Start of Block
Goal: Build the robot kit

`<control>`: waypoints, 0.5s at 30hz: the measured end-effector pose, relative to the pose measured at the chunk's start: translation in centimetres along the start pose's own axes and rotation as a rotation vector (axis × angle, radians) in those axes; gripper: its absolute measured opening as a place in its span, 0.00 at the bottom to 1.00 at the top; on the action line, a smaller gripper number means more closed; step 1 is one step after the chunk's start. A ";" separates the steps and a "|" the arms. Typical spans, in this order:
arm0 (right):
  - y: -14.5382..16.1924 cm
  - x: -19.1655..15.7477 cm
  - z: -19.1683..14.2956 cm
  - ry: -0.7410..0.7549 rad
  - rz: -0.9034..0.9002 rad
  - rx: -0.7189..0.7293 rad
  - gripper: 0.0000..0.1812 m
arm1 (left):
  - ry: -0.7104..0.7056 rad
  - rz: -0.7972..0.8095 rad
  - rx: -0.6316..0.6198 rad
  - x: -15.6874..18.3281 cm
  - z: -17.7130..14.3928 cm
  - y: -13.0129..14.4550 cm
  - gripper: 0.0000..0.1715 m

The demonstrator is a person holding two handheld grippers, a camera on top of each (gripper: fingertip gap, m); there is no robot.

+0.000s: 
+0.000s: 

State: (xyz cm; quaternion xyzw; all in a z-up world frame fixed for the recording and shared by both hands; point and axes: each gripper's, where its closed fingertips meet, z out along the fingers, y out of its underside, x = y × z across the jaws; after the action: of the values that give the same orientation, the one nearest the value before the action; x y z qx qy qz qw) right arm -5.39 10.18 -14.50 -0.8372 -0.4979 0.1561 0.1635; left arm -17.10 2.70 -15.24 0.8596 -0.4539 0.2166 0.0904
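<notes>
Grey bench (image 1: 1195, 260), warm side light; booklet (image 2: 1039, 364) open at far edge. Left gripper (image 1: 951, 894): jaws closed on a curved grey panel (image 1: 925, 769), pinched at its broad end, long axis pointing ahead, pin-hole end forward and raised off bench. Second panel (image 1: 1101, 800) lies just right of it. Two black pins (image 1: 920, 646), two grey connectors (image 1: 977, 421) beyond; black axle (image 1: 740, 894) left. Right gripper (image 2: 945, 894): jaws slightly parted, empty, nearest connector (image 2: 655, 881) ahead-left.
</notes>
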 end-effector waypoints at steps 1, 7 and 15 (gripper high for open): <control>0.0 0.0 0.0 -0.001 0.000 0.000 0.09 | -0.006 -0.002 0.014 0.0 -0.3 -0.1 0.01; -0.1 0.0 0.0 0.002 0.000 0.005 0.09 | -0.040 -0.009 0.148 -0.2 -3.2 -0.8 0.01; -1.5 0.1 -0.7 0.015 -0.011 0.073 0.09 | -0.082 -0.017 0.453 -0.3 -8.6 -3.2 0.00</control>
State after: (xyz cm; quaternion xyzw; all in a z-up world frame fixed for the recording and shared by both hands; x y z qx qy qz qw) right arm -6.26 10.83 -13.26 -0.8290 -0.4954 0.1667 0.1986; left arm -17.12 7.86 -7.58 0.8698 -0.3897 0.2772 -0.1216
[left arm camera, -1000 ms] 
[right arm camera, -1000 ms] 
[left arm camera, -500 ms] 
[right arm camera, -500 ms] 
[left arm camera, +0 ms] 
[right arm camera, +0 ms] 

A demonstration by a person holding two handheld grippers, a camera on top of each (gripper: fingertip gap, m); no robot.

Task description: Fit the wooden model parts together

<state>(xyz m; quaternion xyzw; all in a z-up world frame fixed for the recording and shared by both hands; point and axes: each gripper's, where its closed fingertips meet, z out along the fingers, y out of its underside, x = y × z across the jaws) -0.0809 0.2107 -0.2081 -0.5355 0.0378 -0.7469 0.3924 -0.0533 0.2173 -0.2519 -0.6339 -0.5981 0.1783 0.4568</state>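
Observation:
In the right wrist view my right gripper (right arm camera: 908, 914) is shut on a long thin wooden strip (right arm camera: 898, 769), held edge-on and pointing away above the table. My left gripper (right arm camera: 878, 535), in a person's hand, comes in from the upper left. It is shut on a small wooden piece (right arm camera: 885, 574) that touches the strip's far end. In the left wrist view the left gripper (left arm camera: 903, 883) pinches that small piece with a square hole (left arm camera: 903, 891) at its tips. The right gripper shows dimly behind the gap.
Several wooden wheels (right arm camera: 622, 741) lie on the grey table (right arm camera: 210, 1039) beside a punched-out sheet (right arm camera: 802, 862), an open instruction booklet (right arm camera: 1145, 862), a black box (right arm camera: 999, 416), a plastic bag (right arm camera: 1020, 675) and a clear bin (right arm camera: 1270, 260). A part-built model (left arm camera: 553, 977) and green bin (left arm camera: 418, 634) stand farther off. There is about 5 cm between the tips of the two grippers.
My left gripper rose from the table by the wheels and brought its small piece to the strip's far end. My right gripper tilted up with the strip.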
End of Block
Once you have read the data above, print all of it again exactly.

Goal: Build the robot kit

`<control>`: waypoints, 0.5s at 30hz: the measured end-effector pose, relative to the pose measured at the chunk's start: translation in centimetres along the start pose's own axes and rotation as a rotation vector (axis × angle, radians) in those axes; gripper: its absolute measured opening as a place in its span, 0.00 at the bottom to 1.00 at the top; on the action line, a smaller gripper number means more closed; step 1 is one step after the chunk's start. A ";" separates the steps and a "|" the arms. Typical spans, in this order:
arm0 (right):
  - y: -14.5382..16.1924 cm
  - x: -19.1655..15.7477 cm
  - z: -19.1683..14.2956 cm
  - ry: -0.7410..0.7549 rad
  - rz: -0.9034..0.9002 rad
  - rx: -0.7189..0.7293 rad
  - gripper: 0.0000..0.1812 m
arm1 (left):
  - ry: -0.7104..0.7056 rad
  - rz: -0.7972..0.8095 rad
  - rx: -0.6316..0.6198 rad
  - x: -15.6874..18.3281 cm
  - z: -17.7130..14.3928 cm
  - y: -13.0129..14.4550 cm
  - gripper: 0.0000..0.1715 m

The demonstrator is a person holding two handheld grippers, a camera on top of each (gripper: fingertip gap, m); there is no robot.

+0.000s: 
+0.000s: 

State: (xyz cm; quaternion xyzw; all in a z-up world frame fixed for the recording and shared by both hands; point and axes: each gripper's, where its closed fingertips meet, z out along the fingers, y out of its underside, x = y × z across the jaws; after the action: of the values that give the same orientation, the one nearest the value before the action; x y z qx qy qz qw) right arm -5.39 10.18 -14.50 -0.8372 -0.4979 0.1561 0.1635; left arm -17.10 2.70 -15.24 0.8596 -0.4539 0.2166 0.0904
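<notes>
Grey bench (image 1: 1195, 260), warm side light; booklet (image 2: 1039, 364) open at far edge. Left gripper (image 1: 951, 894): jaws closed on a curved grey panel (image 1: 925, 769), pinched at its broad end, long axis pointing ahead, pin-hole end forward and raised off bench. Second panel (image 1: 1101, 800) lies just right of it. Two black pins (image 1: 920, 646), two grey connectors (image 1: 977, 421) beyond; black axle (image 1: 740, 894) left. Right gripper (image 2: 945, 894): jaws slightly parted, empty, nearest connector (image 2: 655, 881) ahead-left.
</notes>
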 end-effector waypoints at steps 1, 7 and 15 (gripper high for open): <control>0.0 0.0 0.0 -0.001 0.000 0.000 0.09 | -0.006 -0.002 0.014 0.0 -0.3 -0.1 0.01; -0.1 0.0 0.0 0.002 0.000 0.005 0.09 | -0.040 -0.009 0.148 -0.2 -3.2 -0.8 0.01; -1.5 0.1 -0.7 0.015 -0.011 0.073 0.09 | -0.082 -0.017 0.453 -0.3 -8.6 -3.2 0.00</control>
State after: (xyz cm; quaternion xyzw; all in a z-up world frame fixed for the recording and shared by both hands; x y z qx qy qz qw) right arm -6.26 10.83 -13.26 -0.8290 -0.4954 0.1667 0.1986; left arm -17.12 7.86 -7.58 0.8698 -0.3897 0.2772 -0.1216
[left arm camera, -1000 ms] 
[right arm camera, -1000 ms] 
[left arm camera, -500 ms] 
[right arm camera, -500 ms] 
[left arm camera, +0 ms] 
[right arm camera, +0 ms] 

A demonstration by a person holding two handheld grippers, a camera on top of each (gripper: fingertip gap, m); no robot.

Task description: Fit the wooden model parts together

<state>(xyz m; quaternion xyzw; all in a z-up world frame fixed for the recording and shared by both hands; point and axes: each gripper's, where its closed fingertips meet, z out along the fingers, y out of its underside, x = y × z across the jaws) -0.0809 0.2107 -0.2081 -0.5355 0.0378 -0.7469 0.3924 -0.0533 0.2173 -0.2519 -0.6339 -0.5981 0.1783 0.4568</state>
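Observation:
In the right wrist view my right gripper (right arm camera: 908, 914) is shut on a long thin wooden strip (right arm camera: 898, 769), held edge-on and pointing away above the table. My left gripper (right arm camera: 878, 535), in a person's hand, comes in from the upper left. It is shut on a small wooden piece (right arm camera: 885, 574) that touches the strip's far end. In the left wrist view the left gripper (left arm camera: 903, 883) pinches that small piece with a square hole (left arm camera: 903, 891) at its tips. The right gripper shows dimly behind the gap.
Several wooden wheels (right arm camera: 622, 741) lie on the grey table (right arm camera: 210, 1039) beside a punched-out sheet (right arm camera: 802, 862), an open instruction booklet (right arm camera: 1145, 862), a black box (right arm camera: 999, 416), a plastic bag (right arm camera: 1020, 675) and a clear bin (right arm camera: 1270, 260). A part-built model (left arm camera: 553, 977) and green bin (left arm camera: 418, 634) stand farther off. There is about 5 cm between the tips of the two grippers.
My left gripper rose from the table by the wheels and brought its small piece to the strip's far end. My right gripper tilted up with the strip.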

No additional output will be generated.